◆ Problem to solve ◆
When you copy the listing, skip the images and return each line verbatim.

◆ Records to process ◆

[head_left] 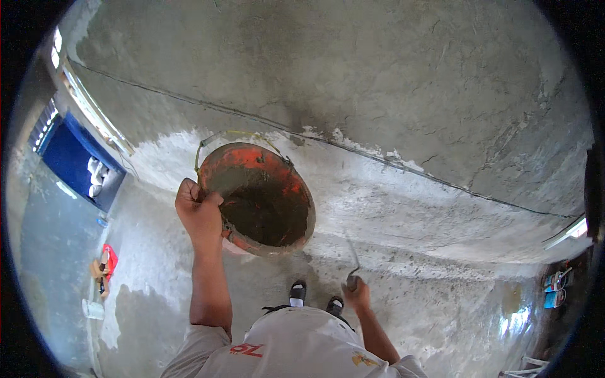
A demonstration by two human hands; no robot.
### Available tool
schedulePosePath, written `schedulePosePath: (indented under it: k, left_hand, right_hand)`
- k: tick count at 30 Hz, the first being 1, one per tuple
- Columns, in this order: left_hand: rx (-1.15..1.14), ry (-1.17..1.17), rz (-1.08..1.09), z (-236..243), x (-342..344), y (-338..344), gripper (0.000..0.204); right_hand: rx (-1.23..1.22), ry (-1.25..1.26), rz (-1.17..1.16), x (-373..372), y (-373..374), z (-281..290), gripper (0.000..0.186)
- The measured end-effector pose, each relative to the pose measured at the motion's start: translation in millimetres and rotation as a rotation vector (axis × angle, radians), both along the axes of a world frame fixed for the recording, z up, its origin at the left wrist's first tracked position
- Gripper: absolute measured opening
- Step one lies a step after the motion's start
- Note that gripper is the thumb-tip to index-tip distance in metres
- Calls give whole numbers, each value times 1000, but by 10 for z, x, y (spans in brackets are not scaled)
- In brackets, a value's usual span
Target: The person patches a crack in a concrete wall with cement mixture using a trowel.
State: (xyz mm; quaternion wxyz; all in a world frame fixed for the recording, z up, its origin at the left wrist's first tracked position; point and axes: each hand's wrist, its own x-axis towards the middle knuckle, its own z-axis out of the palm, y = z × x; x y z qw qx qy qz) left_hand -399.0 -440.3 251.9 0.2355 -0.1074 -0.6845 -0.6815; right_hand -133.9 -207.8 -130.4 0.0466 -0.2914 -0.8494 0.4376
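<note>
My left hand (198, 208) is closed on the near-left rim of a round orange bucket (301, 192), thumb over the edge. The bucket is tilted toward me and its inside is caked with wet grey mortar (265, 211). A thin wire handle (242, 133) stands up along its far side. Lower and to the right, my right hand (357, 295) grips the dark handle of a trowel (357, 259). The trowel's bent neck points up and away from me, and its blade shows only as a faint, blurred sliver. The trowel is apart from the bucket.
Ahead rises a wall (403, 75), grey-plastered above and whitish below, crossed by a dark cable (252, 116). At left are a blue door (72, 157), a red bag (111, 259), a cardboard box (99, 271) and a white pail (93, 309). Blue-and-red items (554, 290) stand far right.
</note>
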Motion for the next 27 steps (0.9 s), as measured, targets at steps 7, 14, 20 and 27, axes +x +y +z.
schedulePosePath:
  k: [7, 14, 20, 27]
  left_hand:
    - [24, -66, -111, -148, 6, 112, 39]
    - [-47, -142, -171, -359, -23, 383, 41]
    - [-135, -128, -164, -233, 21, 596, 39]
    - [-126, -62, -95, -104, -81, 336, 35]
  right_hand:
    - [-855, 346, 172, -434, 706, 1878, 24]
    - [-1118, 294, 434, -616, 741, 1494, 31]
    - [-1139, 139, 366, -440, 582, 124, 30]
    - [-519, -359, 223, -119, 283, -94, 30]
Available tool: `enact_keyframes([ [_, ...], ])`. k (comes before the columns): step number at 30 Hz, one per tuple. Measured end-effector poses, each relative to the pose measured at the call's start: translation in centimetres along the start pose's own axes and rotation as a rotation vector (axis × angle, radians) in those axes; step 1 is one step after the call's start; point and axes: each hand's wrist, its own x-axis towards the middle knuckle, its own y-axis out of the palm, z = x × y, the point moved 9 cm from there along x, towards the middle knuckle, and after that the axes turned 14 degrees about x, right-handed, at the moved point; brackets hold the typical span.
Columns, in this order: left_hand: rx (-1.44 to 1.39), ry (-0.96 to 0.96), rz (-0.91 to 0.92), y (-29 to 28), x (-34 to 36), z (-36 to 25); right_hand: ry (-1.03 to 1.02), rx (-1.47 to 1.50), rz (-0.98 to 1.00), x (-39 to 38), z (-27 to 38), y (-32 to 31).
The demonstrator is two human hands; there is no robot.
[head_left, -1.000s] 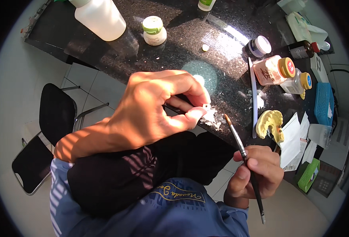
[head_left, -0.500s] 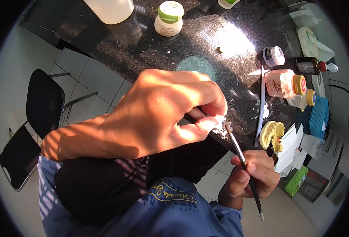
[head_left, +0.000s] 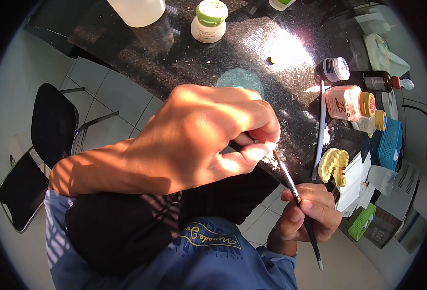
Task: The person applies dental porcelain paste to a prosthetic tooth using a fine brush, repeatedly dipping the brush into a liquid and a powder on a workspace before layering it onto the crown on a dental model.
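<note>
My left hand [head_left: 199, 135] pinches a small white piece [head_left: 271, 144] between thumb and forefinger, over the edge of the dark speckled counter [head_left: 131, 58]; the piece is partly hidden by the fingertips. My right hand [head_left: 305, 215] grips a slim brush [head_left: 284, 171] with a black handle and silver ferrule. Its brown tip is at or very close to the white piece; I cannot tell if they touch. Just right of the hands lie a long lilac stick [head_left: 318, 150], white powder [head_left: 325, 135] and a yellow dental cast [head_left: 333, 164].
Jars [head_left: 207, 26] and bottles [head_left: 344, 104] stand at the back and right of the counter, with white papers [head_left: 351, 176], a blue basket [head_left: 387, 145], a green basket [head_left: 361, 222] and a grey appliance [head_left: 402, 198]. Two black chairs [head_left: 54, 121] are on the tiled floor at left.
The brush tip has moved from below and right of my left hand's fingertips up to the white piece. My view has shifted, so the counter items appear higher and more rightward.
</note>
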Motion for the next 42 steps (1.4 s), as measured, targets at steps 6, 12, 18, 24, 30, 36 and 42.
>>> enact_keyframes([
  [6,-0.019,0.000,-0.012,0.17,0.02,0.01,-0.007,-0.004,0.040,0.13,0.00,0.00],
  [12,-0.020,-0.007,-0.015,0.00,-0.08,0.04,-0.028,0.003,0.088,0.21,0.04,0.07],
  [18,-0.017,-0.002,-0.002,0.28,0.08,0.09,-0.008,-0.005,0.073,0.19,0.01,0.08],
  [24,-0.005,0.006,-0.017,0.11,0.06,0.05,-0.005,0.021,0.060,0.07,-0.16,-0.07],
  [30,-0.003,0.013,-0.032,0.03,0.00,-0.03,-0.018,0.000,0.069,0.21,0.04,-0.18],
  [36,-0.004,0.021,-0.036,0.14,0.07,0.00,-0.001,-0.008,0.040,0.15,-0.08,0.01],
  [42,0.002,0.029,-0.043,0.07,0.12,-0.13,-0.023,-0.040,0.048,0.16,0.16,-0.12],
])
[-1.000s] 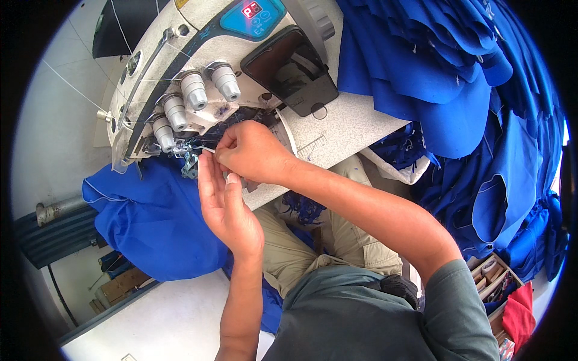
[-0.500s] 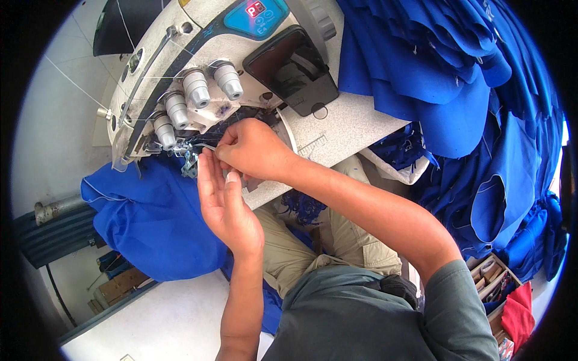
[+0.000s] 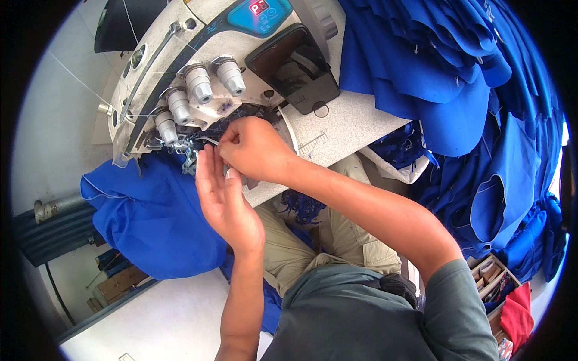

◆ Response area ◆
[head_left] 
A demonstration by two human hands; no robot.
### Available tool
schedulePosePath, written `schedulePosePath: (indented under it: k, left_hand, right_hand)`
- k: tick count at 30 Hz, the first being 1, one per tuple
- Columns, in this order: left_hand: rx (-1.15..1.14), ry (-1.17..1.17), rz (-1.08..1.09), z (-236..243), x (-342..344), y (-338..344), gripper (0.000..0.204); right_hand: rx (-1.23..1.22), ry (-1.25..1.26), rz (-1.17..1.16), x (-373..372), y (-373..374), z (-281..290), gripper (0.000..0.186)
- The measured end-effector pose, each relative to the pose measured at the motion's start: translation in millimetres and rotation as a rotation vector (axis × angle, radians), both along the axes of a world frame fixed for the recording, z up, its origin at the left wrist's first tracked position
- Gripper: absolute measured opening
- Step one lies a step after the motion's start
- Note that gripper is the thumb-tip to index-tip distance in metres
- Calls give whole numbers, each value times 1000, but by 10 for z, x, y (spans in brackets are not scaled)
- In brackets, a value's usual span
Target: The person patches a crack in a concrete wall with cement mixture using a trowel.
State: (xyz mm; quaternion wxyz; all in a world frame fixed for the recording, z up, its origin at the left wrist's first tracked position; point and axes: each hand's wrist, its own x-axis towards the middle knuckle, its own z-axis out of the palm, y = z × x; x y z qw qx qy qz) left_hand -399.0 -440.3 251.9 0.2355 -0.1074 -0.6845 -0.6815; right_hand -133.9 -207.8 -130.4 0.0466 -0.2914 -0.8494 0.4376
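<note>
My left hand (198, 208) is closed on the near-left rim of a round orange bucket (301, 192), thumb over the edge. The bucket is tilted toward me and its inside is caked with wet grey mortar (265, 211). A thin wire handle (242, 133) stands up along its far side. Lower and to the right, my right hand (357, 295) grips the dark handle of a trowel (357, 259). The trowel's bent neck points up and away from me, and its blade shows only as a faint, blurred sliver. The trowel is apart from the bucket.
Ahead rises a wall (403, 75), grey-plastered above and whitish below, crossed by a dark cable (252, 116). At left are a blue door (72, 157), a red bag (111, 259), a cardboard box (99, 271) and a white pail (93, 309). Blue-and-red items (554, 290) stand far right.
</note>
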Motion for the next 27 steps (0.9 s), as measured, targets at steps 7, 14, 20 and 27, axes +x +y +z.
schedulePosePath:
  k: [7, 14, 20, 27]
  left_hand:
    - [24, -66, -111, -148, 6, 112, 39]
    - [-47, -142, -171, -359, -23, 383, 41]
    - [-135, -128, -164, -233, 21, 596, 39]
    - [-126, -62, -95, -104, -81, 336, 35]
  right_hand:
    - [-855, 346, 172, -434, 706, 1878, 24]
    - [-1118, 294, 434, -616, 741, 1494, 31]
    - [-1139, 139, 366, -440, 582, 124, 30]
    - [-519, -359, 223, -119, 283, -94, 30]
Available tool: `enact_keyframes([ [_, ...], ])`. k (comes before the columns): step number at 30 Hz, one per tuple. Measured end-effector poses, each relative to the pose measured at the call's start: translation in centimetres along the start pose's own axes and rotation as a rotation vector (axis × angle, radians) in those axes; step 1 is one step after the call's start; point and axes: each hand's wrist, its own x-axis towards the middle knuckle, its own y-axis out of the palm, z = x × y, the point moved 9 cm from there along x, towards the middle knuckle, and after that the axes turned 14 degrees about x, right-handed, at the moved point; brackets hold the typical span.
Columns, in this order: left_hand: rx (-1.44 to 1.39), ry (-0.96 to 0.96), rz (-0.91 to 0.92), y (-29 to 28), x (-34 to 36), z (-36 to 25); right_hand: ry (-1.03 to 1.02), rx (-1.47 to 1.50), rz (-0.98 to 1.00), x (-39 to 38), z (-27 to 38), y (-32 to 31).
The demonstrator is two human hands; there is no robot.
[head_left, -1.000s] 
[head_left, -0.500s] 
[head_left, +0.000s] 
Task: The person applies dental porcelain paste to a prosthetic tooth using a fine brush, repeatedly dipping the brush into a liquid and a powder on a workspace before layering it onto the crown on a dental model.
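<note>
My left hand [head_left: 199, 135] pinches a small white piece [head_left: 271, 144] between thumb and forefinger, over the edge of the dark speckled counter [head_left: 131, 58]; the piece is partly hidden by the fingertips. My right hand [head_left: 305, 215] grips a slim brush [head_left: 284, 171] with a black handle and silver ferrule. Its brown tip is at or very close to the white piece; I cannot tell if they touch. Just right of the hands lie a long lilac stick [head_left: 318, 150], white powder [head_left: 325, 135] and a yellow dental cast [head_left: 333, 164].
Jars [head_left: 207, 26] and bottles [head_left: 344, 104] stand at the back and right of the counter, with white papers [head_left: 351, 176], a blue basket [head_left: 387, 145], a green basket [head_left: 361, 222] and a grey appliance [head_left: 402, 198]. Two black chairs [head_left: 54, 121] are on the tiled floor at left.
The brush tip has moved from below and right of my left hand's fingertips up to the white piece. My view has shifted, so the counter items appear higher and more rightward.
</note>
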Motion for the next 42 steps (1.4 s), as measured, targets at steps 6, 12, 18, 24, 30, 36 and 42.
>>> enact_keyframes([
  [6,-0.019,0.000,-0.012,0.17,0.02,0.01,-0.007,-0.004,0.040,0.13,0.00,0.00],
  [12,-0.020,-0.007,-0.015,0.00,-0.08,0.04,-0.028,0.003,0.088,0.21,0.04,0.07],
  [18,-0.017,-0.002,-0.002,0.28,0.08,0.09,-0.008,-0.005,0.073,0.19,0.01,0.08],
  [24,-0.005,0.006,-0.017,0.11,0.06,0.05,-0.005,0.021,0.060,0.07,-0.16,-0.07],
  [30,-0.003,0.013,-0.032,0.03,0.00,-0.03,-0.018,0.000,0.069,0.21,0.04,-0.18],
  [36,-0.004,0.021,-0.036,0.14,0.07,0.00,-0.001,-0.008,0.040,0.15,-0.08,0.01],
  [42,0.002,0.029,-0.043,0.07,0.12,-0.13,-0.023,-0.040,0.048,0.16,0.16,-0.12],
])
[-1.000s] 
[-0.500s] 
[+0.000s] 

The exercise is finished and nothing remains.